Au premier abord, la campagne « Wrapped » de Monzo, proposant à ses clients, sur un ton léger, une petite synthèse de leurs dépenses en 2023, à l'instar du résumé des musiques les plus écoutées sur Spotify, paraît anodine. Au vu des réactions de certains, elle rappelle pourtant que rien n'est jamais simple quand il est question d'argent.
Illustration pratique de la connaissance que la banque accumule sur les habitudes des individus, la jeune pousse fournit à chacun, en toute confidentialité dans son application mobile, un aperçu de quelques tendances marquantes repérées au long de l'année à travers l'analyse de ses transactions, entre usage régulier des transports en commun et fréquentation assidue d'enseignes de restauration rapide, en passant par la préférence pour la vie nocturne ou la part exorbitante du loyer dans leurs comptes.

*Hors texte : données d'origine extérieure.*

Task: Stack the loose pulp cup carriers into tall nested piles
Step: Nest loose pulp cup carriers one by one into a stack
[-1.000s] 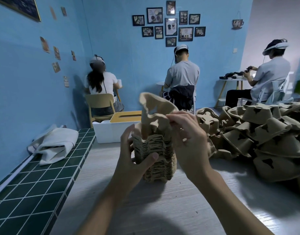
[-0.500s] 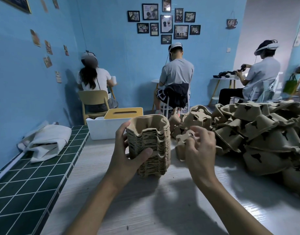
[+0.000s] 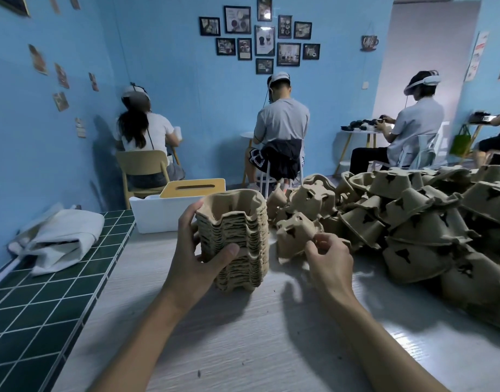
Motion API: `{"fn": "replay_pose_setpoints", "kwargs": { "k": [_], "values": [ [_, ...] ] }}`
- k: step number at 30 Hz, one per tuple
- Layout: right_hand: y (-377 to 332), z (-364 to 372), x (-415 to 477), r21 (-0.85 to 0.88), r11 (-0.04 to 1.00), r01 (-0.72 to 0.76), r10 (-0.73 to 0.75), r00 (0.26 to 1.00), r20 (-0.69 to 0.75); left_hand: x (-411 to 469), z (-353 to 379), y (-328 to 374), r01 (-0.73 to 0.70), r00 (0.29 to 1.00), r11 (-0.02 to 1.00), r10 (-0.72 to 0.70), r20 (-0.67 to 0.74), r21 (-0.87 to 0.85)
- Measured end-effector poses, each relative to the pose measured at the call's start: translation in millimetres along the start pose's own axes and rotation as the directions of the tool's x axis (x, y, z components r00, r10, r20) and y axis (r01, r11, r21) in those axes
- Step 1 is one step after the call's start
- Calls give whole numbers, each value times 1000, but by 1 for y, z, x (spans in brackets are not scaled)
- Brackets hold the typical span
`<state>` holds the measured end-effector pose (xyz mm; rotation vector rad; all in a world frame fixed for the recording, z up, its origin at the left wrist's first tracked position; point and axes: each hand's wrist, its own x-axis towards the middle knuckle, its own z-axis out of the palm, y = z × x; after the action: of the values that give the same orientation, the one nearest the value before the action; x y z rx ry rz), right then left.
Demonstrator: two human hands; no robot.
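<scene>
Left hand (image 3: pixel 198 264) grips one nested pile (image 3: pixel 237 236) on counter (image 3: pixel 243 340). Right hand (image 3: pixel 329 263) apparently pinches loose carrier (image 3: pixel 294 234). Large heap (image 3: pixel 429 222) left unstacked; task judged early.

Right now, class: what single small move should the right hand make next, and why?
Probably lift the loose carrier the right hand pinches by its edge and bring it over the nested pile; the left hand grips that pile upright, its top open to take another.
</scene>
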<state>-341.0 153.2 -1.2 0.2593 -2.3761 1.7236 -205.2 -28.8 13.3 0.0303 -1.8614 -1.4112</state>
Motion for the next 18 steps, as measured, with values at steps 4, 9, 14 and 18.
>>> {"fn": "replay_pose_setpoints", "kwargs": {
  "k": [4,9,14,18],
  "values": [
    [-5,-1,-3,109,986,129,-123,991,-61,-1,0,1,10,1000,1000,-10,2,3],
    [-15,-1,-8,199,947,251,-232,966,-113,0,0,0,5,1000,1000,-5,6,14],
    [-47,-9,-3,233,828,510,-474,859,-194,1,-1,-1,31,1000,999,-31,0,17],
    [-84,-10,-6,232,672,704,-674,710,-203,1,0,3,4,1000,1000,-4,25,14]
  ]
}}
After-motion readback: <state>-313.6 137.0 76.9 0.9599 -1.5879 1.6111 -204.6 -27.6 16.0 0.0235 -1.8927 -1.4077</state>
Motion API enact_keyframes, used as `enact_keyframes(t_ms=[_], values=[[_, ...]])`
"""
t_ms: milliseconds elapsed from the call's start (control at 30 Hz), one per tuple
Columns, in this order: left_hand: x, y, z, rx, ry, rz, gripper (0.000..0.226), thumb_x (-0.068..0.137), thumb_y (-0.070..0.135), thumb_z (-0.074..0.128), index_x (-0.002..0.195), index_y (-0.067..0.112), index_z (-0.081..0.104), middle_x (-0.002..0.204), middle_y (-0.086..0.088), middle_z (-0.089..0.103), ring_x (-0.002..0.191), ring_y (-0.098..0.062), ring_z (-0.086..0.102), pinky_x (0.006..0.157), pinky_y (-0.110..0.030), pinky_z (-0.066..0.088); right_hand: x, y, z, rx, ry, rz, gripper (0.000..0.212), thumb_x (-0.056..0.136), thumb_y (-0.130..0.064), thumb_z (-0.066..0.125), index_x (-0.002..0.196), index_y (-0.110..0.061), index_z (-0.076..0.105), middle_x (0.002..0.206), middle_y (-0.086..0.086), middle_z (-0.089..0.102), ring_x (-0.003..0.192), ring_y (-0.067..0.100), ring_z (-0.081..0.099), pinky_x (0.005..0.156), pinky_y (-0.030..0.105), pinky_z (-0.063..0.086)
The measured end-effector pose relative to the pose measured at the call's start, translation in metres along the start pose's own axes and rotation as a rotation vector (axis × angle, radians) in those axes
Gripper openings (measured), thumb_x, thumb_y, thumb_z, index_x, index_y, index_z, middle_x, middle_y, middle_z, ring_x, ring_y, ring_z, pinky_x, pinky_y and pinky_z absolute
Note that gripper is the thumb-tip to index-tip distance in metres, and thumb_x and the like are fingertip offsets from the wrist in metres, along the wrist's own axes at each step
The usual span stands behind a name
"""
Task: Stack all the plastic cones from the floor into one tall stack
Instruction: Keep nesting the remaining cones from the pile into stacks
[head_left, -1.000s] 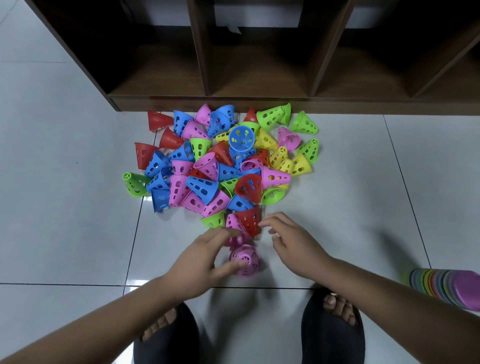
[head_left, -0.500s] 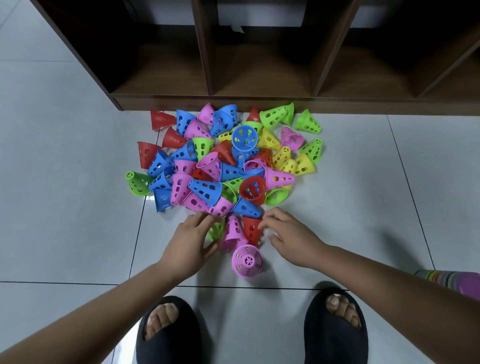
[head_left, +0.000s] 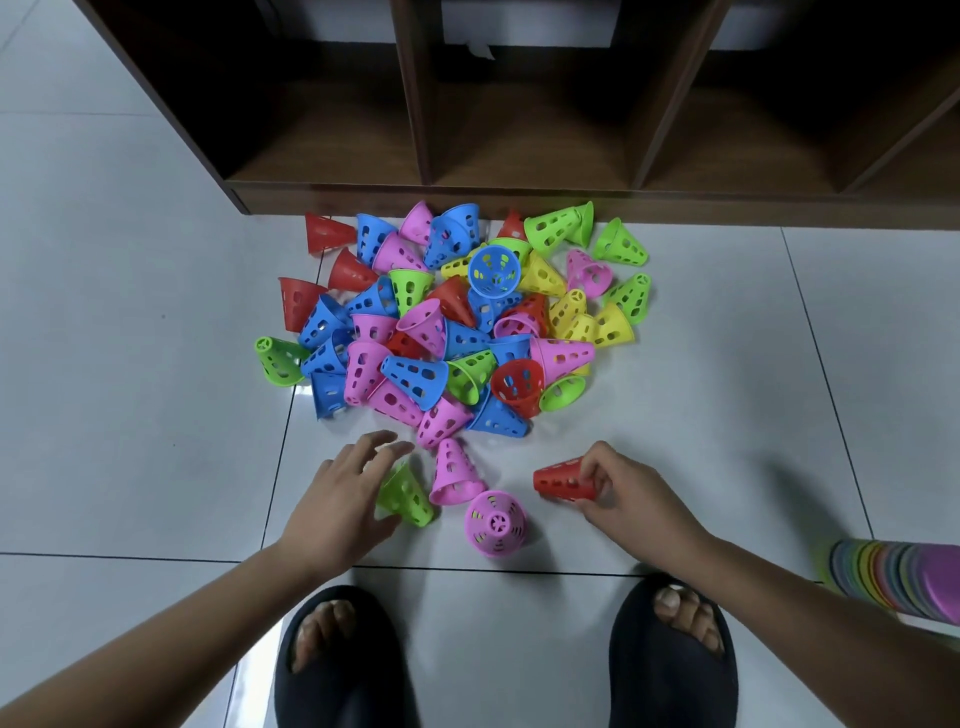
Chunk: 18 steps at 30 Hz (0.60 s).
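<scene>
Off cone pile (head_left: 457, 322) near edge, on bare floor (head_left: 675, 415): right hand (head_left: 631, 496) fingers pinch red perforated plastic cone (head_left: 561, 480), newly pulled clear; left hand (head_left: 337, 499) spread flat over green plastic cone (head_left: 410, 499).

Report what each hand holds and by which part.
The right hand pinches a red cone by its end nearer the palm, apparently the wide rim. The left hand holds nothing; its straight fingers lie over a green cone.

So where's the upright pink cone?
Head view: upright pink cone sits mid-floor between left hand and right hand holding a red cone, beside a toppled pink cone.
</scene>
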<state>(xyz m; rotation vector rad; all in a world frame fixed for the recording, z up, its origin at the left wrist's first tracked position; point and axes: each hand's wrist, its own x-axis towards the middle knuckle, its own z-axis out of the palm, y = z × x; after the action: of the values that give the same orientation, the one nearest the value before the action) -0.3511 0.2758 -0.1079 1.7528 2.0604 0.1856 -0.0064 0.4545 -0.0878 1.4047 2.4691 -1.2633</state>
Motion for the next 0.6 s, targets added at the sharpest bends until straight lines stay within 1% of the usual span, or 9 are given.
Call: enact_keyframes(t_ms=[67, 100, 167, 200, 267, 333, 433, 500, 600], values=[[-0.001, 0.004, -0.002, 0.053, -0.039, 0.072, 0.088, 0.068, 0.039, 0.087, 0.147, 0.036, 0.049, 0.16, 0.006, 0.041, 0.136, -0.022, 0.05, 0.095, -0.04, 0.051, -0.002, 0.0, 0.0, -0.095, -0.003, 0.025, 0.044, 0.084, -0.031, 0.079, 0.111, -0.036, 0.044, 0.088, -0.013, 0.059, 0.082, 0.016, 0.062, 0.074, 0.042, 0.055], [-0.001, 0.006, -0.003, 0.078, -0.059, 0.101, 0.084, 0.067, 0.038, 0.087, 0.143, 0.037, 0.051, 0.161, 0.007, 0.041, 0.138, -0.021, 0.049, 0.096, -0.039, 0.05, -0.002, 0.0, 0.001, -0.16, -0.002, 0.032, 0.053, 0.084, -0.036, 0.079, 0.123, -0.036, 0.044, 0.096, -0.015, 0.057, 0.09, 0.016, 0.062, 0.077, 0.04, 0.055], [0.0, 0.007, -0.003, 0.128, -0.087, 0.13, 0.074, 0.064, 0.034, 0.087, 0.132, 0.036, 0.057, 0.155, 0.008, 0.047, 0.136, -0.022, 0.052, 0.095, -0.038, 0.049, 0.001, 0.002, 0.002, -0.3, 0.035, 0.002, 0.07, 0.082, -0.047, 0.08, 0.139, -0.035, 0.042, 0.114, -0.01, 0.052, 0.106, 0.018, 0.057, 0.085, 0.037, 0.054], [0.001, 0.007, -0.002, 0.149, -0.096, 0.128, 0.073, 0.061, 0.032, 0.086, 0.129, 0.036, 0.059, 0.149, 0.008, 0.052, 0.132, -0.022, 0.055, 0.092, -0.037, 0.049, 0.004, 0.005, 0.004, -0.364, 0.062, -0.026, 0.073, 0.08, -0.051, 0.08, 0.141, -0.034, 0.045, 0.119, -0.006, 0.05, 0.109, 0.02, 0.055, 0.088, 0.037, 0.054], [0.003, 0.006, -0.002, 0.17, -0.097, 0.103, 0.072, 0.058, 0.028, 0.086, 0.125, 0.036, 0.062, 0.133, 0.009, 0.059, 0.122, -0.021, 0.06, 0.086, -0.035, 0.049, 0.007, 0.012, 0.006, -0.472, 0.092, -0.069, 0.07, 0.076, -0.052, 0.08, 0.138, -0.031, 0.055, 0.125, -0.002, 0.046, 0.109, 0.023, 0.053, 0.091, 0.037, 0.053], [0.004, 0.004, -0.002, 0.18, -0.08, 0.077, 0.066, 0.059, 0.032, 0.085, 0.122, 0.037, 0.064, 0.123, 0.011, 0.062, 0.114, -0.021, 0.061, 0.084, -0.034, 0.047, 0.01, 0.016, 0.006, -0.572, 0.088, -0.106, 0.063, 0.074, -0.049, 0.081, 0.131, -0.03, 0.06, 0.128, -0.002, 0.047, 0.109, 0.024, 0.054, 0.092, 0.038, 0.05], [0.003, 0.003, -0.005, 0.158, -0.006, 0.024, 0.059, 0.065, 0.044, 0.085, 0.119, 0.034, 0.064, 0.114, 0.01, 0.062, 0.105, -0.025, 0.062, 0.082, -0.037, 0.047, 0.01, 0.016, 0.005, -0.653, 0.09, -0.131, 0.057, 0.07, -0.047, 0.078, 0.122, -0.028, 0.063, 0.119, -0.004, 0.054, 0.106, 0.025, 0.056, 0.091, 0.038, 0.047], [0.004, 0.003, -0.009, 0.112, 0.057, -0.007, 0.055, 0.069, 0.05, 0.084, 0.117, 0.033, 0.062, 0.108, 0.009, 0.061, 0.097, -0.025, 0.061, 0.078, -0.038, 0.047, 0.01, 0.012, 0.004, -0.63, 0.091, -0.115, 0.053, 0.069, -0.052, 0.073, 0.115, -0.027, 0.061, 0.111, -0.005, 0.055, 0.102, 0.024, 0.056, 0.089, 0.037, 0.045], [0.006, 0.008, -0.02, 0.017, 0.138, -0.004, 0.046, 0.08, 0.054, 0.077, 0.115, 0.029, 0.06, 0.101, 0.008, 0.06, 0.087, -0.024, 0.059, 0.074, -0.038, 0.049, 0.006, -0.003, -0.001, -0.396, 0.117, -0.064, 0.051, 0.071, -0.061, 0.067, 0.108, -0.027, 0.057, 0.103, -0.008, 0.055, 0.096, 0.021, 0.056, 0.087, 0.037, 0.048]])
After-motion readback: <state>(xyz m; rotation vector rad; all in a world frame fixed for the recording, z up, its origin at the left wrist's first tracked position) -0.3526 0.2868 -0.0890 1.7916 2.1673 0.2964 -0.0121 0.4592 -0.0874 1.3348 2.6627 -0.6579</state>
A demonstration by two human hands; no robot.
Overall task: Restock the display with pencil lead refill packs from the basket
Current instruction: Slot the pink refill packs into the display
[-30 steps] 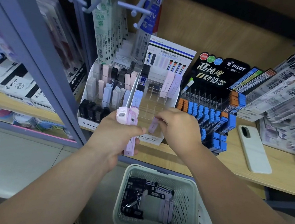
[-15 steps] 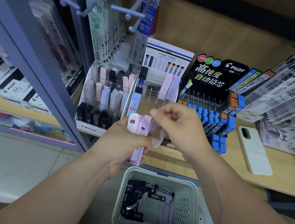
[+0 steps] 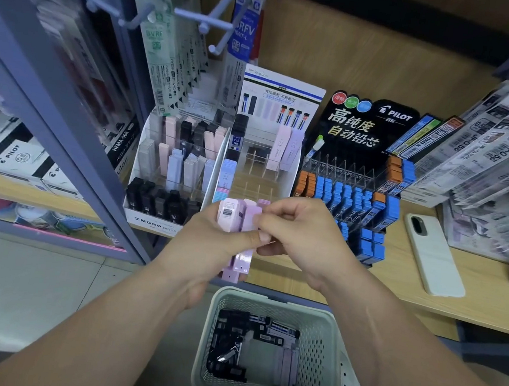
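Note:
My left hand (image 3: 209, 244) grips a bunch of pink and lilac lead refill packs (image 3: 240, 223), held upright in front of the shelf edge. My right hand (image 3: 296, 229) pinches the rightmost pack of that bunch near its top. Just behind the hands stands the clear tiered Tombow display (image 3: 266, 162), with two pastel packs at its back right, a column of packs on its left and bare slots in the middle. Below, a pale green basket (image 3: 323, 327) holds several black and lilac packs.
A white MONO display (image 3: 161, 223) of black and pastel packs stands left of the Tombow one. A black Pilot display (image 3: 357, 198) with blue and orange packs is to the right. A white phone (image 3: 433, 254) lies on the wooden shelf. Hooks with hanging refills are above.
My right hand left the clear display's front slot and came back to the bunch in my left hand. It now pinches one pack there. The view shifted slightly.

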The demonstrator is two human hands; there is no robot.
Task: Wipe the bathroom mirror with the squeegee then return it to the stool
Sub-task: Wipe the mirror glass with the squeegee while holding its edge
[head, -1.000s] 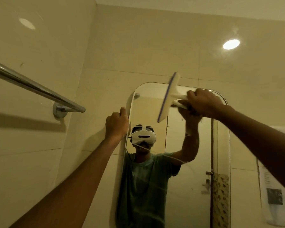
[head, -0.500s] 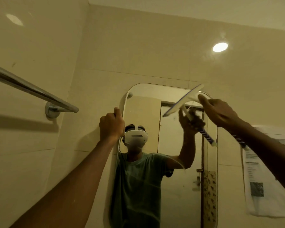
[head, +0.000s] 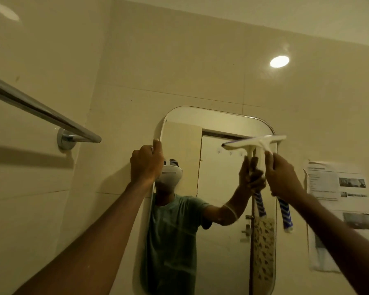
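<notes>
The right hand (head: 283, 175) is wrapped tight around the squeegee (head: 262, 145) handle, whose striped end hangs below the fist. Above the knuckles the blade lies nearly level, at the mirror (head: 219, 241) near its top right corner. The left hand (head: 146, 165) grips the mirror's left edge, steadying it. Best press evenly and pull straight down, blade kept flat. The stool is out of view.

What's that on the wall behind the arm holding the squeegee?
A printed paper sheet with text and small photos, taped beside the mirror. The right hand's forearm covers its lower left part.
</notes>
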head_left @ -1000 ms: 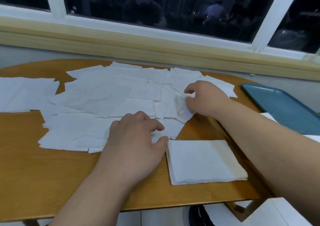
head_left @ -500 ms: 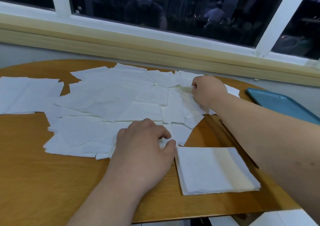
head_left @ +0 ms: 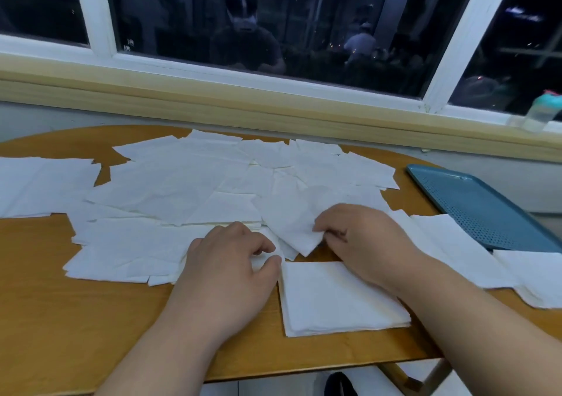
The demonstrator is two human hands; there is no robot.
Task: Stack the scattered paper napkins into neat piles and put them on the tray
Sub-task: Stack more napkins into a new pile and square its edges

Ils ne représentent vraisemblablement pas la majorité, mais une partie des clients, qui étaient incités à partager leurs résultats sur les réseaux sociaux, expriment avec une virulence surprenante leur mécontentement vis-à-vis de cette initiative originale. Il y a ceux qui prennent les commentaires formulés pour des insultes (« dites que je suis trop gros ! »), ceux qui s'indignent de se voir remémorer l'impact de l'inflation sur leur situation, ceux qui sont mis mal à l'aise par la perception d'intrusion dans leur intimité, ceux qui déclarent tout bonnement ne pas vouloir savoir où partent leurs deniers…
Comme avec les fonctions de gestion de finances personnelles ou les promotions liées à la carte, ces manifestations hostiles reflètent l'immense diversité de ressenti des consommateurs quand il est question de leur argent, démultipliée lorsqu'ils sont en outre confrontés à leurs comportements et leurs inévitables contradictions en la matière. Notons au passage que l'approche qui se veut pourtant bienveillante et teintée d'un soupçon d'humour afin d'aborder sereinement une thématique jugée sérieuse est inexorablement condamnée à être mal interprétée par une fraction de son audience, entre autres pour la seule raison qu'elle émane d'une banque.
La mésaventure de Monzo constitue de la sorte un avertissement supplémentaire pour l'ensemble du secteur financier quant au danger d'appréhender tous les clients comme un groupe homogène, sur lequel les efforts de personnalisation servent uniquement des objectifs de marketing. Dès que se dessinent de réelles velléités d'accompagnement des utilisateurs dans leurs problématiques budgétaires génériques, ce qui devient rapidement un impératif, il faut également ajuster les modes d'interaction à chaque cas particulier, en prenant en compte des facteurs qui ne sont plus seulement du ressort de la relation avec la banque mais aussi de la psychologie ou de la sensibilité.